Additional sources of liquidity for the Parent Company are cash, intercompany
receivables, and a credit facility. At September 30, 2012, the Parent Company
had $504 million of invested cash and net intercompany receivables. The credit
facility is discussed below under the caption "Short-term borrowings."

Short-term borrowings. We have a credit facility in place with a group of
lenders which allows for unsecured borrowings and stand-by letters of credit up
to $600 million. The facility may be expanded by $200 million if certain
conditions are met. Up to $250 million in letters of credit can be issued
against the facility. The facility is further designated as a back-up credit
line for a commercial paper program under which we may either borrow from the
credit line or issue commercial paper at any time, with total commercial paper
outstanding not to exceed the facility maximum, less any letters of credit
issued.
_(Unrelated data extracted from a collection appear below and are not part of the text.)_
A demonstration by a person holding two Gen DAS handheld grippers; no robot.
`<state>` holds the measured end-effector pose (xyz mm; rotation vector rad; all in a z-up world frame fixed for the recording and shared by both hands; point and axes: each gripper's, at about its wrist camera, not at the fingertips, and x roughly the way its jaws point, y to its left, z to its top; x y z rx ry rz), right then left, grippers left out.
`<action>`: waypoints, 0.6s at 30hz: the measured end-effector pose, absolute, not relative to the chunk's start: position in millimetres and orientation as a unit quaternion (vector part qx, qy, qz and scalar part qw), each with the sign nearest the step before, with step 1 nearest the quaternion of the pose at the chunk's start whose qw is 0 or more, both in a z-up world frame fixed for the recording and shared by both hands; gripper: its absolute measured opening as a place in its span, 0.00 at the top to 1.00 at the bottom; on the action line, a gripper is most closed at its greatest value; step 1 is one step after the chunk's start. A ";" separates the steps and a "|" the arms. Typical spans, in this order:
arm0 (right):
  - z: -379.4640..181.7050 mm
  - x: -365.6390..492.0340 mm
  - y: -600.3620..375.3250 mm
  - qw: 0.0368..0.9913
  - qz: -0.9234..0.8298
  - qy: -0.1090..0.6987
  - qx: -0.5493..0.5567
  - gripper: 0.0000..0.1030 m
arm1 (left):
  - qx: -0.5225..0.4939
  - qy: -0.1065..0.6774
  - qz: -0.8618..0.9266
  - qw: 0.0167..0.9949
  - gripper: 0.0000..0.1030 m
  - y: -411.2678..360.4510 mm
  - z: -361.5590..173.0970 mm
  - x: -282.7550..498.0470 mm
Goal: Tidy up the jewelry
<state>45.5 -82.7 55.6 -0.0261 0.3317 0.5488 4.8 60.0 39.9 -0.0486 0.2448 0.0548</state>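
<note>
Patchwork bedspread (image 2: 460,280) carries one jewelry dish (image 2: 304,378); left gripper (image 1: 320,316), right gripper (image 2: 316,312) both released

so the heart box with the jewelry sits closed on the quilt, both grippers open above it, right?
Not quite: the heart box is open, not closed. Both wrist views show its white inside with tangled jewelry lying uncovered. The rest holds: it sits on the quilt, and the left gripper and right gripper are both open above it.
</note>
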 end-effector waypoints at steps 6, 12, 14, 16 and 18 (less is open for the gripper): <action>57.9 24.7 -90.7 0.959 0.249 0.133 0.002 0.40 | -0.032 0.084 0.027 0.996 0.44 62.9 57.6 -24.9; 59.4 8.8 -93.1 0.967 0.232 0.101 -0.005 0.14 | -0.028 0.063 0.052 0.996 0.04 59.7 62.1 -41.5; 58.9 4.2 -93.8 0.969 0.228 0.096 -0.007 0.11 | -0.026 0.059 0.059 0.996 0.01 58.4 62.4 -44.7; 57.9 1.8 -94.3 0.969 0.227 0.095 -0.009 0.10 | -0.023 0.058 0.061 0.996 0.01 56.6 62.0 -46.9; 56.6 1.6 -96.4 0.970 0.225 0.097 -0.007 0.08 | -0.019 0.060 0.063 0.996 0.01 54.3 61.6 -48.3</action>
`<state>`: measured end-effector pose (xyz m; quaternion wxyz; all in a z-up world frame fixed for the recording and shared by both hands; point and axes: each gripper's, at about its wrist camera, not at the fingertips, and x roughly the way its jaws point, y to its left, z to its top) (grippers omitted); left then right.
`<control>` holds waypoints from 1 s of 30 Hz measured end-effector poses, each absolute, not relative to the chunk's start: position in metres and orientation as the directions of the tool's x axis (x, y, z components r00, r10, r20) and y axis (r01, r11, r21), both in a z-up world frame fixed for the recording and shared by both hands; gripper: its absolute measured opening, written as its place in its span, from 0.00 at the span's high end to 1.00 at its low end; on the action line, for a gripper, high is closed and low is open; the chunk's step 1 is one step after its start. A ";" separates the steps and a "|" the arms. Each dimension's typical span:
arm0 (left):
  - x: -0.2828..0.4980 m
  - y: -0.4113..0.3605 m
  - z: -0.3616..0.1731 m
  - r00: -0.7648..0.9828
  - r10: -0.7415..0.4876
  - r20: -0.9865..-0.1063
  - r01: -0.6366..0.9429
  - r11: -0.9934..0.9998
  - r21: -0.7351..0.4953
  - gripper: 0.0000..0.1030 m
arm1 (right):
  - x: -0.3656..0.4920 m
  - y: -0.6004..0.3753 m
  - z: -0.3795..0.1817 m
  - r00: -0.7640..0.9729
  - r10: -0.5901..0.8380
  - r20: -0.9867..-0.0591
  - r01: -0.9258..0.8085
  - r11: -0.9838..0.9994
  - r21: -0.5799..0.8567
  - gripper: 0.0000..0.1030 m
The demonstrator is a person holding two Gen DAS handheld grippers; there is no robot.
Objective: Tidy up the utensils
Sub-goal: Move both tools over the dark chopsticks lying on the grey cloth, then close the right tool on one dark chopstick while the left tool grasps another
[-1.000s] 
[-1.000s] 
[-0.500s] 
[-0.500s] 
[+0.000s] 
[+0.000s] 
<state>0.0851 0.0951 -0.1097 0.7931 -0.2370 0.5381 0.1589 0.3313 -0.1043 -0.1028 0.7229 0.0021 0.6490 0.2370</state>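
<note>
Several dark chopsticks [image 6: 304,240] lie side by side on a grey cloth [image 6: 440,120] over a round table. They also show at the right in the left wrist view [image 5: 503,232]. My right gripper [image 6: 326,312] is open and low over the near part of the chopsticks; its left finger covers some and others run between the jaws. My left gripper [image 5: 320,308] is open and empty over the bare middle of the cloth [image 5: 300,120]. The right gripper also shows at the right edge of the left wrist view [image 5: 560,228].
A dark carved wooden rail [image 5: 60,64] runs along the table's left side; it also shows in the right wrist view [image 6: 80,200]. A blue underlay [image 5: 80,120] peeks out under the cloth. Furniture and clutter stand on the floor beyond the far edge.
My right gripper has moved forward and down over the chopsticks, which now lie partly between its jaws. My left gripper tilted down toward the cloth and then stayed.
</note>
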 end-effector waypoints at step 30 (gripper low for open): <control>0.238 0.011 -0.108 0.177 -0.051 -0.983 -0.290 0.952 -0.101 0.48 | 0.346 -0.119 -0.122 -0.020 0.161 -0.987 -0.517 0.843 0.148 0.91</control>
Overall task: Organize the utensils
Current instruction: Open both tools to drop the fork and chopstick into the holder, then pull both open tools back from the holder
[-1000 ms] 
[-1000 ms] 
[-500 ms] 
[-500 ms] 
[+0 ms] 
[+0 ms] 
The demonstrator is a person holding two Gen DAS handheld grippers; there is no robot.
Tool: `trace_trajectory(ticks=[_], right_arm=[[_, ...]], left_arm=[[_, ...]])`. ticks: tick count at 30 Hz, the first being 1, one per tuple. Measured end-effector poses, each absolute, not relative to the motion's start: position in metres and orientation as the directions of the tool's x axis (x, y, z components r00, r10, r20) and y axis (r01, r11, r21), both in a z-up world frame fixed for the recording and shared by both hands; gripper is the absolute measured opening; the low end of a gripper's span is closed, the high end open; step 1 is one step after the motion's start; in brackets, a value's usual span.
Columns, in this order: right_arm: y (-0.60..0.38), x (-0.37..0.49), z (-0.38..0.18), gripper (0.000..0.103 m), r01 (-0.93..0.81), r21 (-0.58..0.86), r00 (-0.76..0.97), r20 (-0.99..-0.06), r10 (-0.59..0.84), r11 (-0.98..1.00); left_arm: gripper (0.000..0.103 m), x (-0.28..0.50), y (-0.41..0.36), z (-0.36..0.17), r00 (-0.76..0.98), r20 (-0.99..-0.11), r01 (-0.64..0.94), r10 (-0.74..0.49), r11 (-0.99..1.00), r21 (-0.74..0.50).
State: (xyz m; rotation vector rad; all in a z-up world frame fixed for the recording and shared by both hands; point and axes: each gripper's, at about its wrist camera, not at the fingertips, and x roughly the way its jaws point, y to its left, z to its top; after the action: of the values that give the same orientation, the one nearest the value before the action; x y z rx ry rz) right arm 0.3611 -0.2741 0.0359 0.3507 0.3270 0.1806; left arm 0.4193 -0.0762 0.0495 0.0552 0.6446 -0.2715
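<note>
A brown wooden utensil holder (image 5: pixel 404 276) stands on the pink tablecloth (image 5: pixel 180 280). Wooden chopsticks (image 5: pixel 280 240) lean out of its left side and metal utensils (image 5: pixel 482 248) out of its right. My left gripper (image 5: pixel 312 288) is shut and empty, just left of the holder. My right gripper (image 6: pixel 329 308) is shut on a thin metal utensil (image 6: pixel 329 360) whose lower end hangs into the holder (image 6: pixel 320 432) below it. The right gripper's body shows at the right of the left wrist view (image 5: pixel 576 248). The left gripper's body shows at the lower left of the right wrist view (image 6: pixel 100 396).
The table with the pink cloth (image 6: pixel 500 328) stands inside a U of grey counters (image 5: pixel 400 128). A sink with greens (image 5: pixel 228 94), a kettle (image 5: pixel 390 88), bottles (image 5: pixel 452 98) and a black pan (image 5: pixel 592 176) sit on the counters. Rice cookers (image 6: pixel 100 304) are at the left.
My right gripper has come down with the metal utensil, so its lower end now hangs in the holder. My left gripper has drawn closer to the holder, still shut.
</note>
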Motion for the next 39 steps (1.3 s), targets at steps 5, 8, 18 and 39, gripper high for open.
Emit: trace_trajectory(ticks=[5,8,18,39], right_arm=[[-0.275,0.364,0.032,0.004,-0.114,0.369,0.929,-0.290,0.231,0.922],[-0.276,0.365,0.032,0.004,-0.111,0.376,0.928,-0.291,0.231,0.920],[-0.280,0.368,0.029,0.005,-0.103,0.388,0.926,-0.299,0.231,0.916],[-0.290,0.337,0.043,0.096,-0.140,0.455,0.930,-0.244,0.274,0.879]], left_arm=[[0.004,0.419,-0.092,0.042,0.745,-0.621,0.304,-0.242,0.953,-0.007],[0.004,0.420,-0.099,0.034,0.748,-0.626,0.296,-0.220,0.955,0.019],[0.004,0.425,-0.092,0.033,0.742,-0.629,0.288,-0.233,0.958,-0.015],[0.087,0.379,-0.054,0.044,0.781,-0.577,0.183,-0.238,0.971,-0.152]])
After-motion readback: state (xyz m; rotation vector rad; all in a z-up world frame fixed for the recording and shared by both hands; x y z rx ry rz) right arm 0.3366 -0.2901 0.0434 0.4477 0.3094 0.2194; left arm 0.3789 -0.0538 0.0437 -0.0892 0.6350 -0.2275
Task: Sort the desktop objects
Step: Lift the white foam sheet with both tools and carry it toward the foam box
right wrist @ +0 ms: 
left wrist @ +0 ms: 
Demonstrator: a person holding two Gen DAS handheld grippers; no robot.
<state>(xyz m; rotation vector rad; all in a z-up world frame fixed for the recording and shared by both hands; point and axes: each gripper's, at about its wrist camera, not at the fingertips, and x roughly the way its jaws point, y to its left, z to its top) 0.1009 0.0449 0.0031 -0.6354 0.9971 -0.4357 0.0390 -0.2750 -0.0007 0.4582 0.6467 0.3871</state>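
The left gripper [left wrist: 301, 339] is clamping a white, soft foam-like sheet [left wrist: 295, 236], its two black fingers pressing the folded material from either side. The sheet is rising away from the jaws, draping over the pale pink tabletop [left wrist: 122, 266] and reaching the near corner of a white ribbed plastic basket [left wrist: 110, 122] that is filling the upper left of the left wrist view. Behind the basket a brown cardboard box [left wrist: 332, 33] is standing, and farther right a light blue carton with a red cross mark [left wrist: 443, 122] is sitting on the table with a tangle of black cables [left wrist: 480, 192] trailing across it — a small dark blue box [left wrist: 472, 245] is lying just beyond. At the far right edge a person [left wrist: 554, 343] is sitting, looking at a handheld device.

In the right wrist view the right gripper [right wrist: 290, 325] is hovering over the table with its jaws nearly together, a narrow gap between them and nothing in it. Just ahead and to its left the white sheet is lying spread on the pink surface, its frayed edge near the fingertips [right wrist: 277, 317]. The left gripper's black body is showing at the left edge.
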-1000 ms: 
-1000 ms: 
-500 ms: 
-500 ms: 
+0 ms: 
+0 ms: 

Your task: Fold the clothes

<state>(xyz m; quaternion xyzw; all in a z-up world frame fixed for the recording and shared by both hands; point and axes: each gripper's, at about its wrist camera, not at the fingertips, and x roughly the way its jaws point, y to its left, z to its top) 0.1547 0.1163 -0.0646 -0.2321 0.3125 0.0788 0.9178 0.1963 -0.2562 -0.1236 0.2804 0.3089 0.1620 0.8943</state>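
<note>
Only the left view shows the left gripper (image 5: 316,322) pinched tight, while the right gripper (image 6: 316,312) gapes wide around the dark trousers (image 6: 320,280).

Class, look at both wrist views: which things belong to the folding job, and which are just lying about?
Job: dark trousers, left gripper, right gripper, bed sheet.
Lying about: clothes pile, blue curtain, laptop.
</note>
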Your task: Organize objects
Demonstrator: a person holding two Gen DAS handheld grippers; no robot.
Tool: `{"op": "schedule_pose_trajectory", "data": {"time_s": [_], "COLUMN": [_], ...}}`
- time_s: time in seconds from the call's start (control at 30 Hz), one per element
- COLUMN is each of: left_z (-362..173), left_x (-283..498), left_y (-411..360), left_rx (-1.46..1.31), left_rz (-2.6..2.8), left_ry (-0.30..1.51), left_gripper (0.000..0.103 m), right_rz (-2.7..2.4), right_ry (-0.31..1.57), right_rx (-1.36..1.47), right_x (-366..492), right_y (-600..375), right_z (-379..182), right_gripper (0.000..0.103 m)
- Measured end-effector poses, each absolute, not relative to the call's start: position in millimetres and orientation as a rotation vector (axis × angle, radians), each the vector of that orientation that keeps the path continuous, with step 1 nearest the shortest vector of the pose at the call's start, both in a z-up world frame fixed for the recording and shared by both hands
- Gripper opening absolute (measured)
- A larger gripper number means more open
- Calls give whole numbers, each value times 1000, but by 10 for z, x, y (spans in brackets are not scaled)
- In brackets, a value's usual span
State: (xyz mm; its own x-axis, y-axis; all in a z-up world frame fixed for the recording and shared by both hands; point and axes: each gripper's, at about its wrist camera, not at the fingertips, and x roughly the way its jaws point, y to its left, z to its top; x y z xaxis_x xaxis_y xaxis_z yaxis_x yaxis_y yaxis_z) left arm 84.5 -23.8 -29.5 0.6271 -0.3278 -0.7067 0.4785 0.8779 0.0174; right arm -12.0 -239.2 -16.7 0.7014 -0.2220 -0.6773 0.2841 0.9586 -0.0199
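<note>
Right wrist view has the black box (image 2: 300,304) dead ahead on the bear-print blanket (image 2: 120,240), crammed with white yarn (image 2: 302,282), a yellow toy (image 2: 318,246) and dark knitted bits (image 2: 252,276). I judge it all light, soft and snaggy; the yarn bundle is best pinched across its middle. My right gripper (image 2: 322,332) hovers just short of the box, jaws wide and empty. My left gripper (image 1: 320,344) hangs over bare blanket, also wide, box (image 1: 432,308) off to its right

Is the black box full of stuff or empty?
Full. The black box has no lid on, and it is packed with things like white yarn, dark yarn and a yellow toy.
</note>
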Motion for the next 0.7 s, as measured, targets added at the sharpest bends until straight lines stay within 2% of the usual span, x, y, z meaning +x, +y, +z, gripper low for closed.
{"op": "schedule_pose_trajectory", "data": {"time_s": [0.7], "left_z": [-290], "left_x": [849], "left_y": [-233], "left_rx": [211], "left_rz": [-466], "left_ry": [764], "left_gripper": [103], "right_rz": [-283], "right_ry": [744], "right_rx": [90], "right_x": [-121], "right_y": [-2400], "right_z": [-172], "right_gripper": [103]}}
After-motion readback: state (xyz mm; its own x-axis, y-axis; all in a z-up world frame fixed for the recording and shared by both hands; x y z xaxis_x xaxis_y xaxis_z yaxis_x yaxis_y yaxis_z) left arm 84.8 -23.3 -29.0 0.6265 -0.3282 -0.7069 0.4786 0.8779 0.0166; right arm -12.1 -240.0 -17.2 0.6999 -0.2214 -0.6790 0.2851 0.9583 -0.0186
Interest is charged at variable rates. The facility has no ratings-based
acceleration triggers which would require early repayment. The facility
terminates January 7, 2015. In accordance with the agreement, we are subject to
certain covenants regarding capitalization and interest coverage with which we
were in full compliance at September 30, 2012.

Included in short-term debt is the commercial paper outstanding, noted above, as
well as the current maturity of long-term debt. At September 30, 2012, we had
$94 million par value and carrying value of our 7 3/8% Senior Note due in
August, 2013 classified as short-term debt. The following table presents certain
information about our commercial paper borrowings.

                    Short-term Borrowings - Commercial Paper

                          (Dollar amounts in millions)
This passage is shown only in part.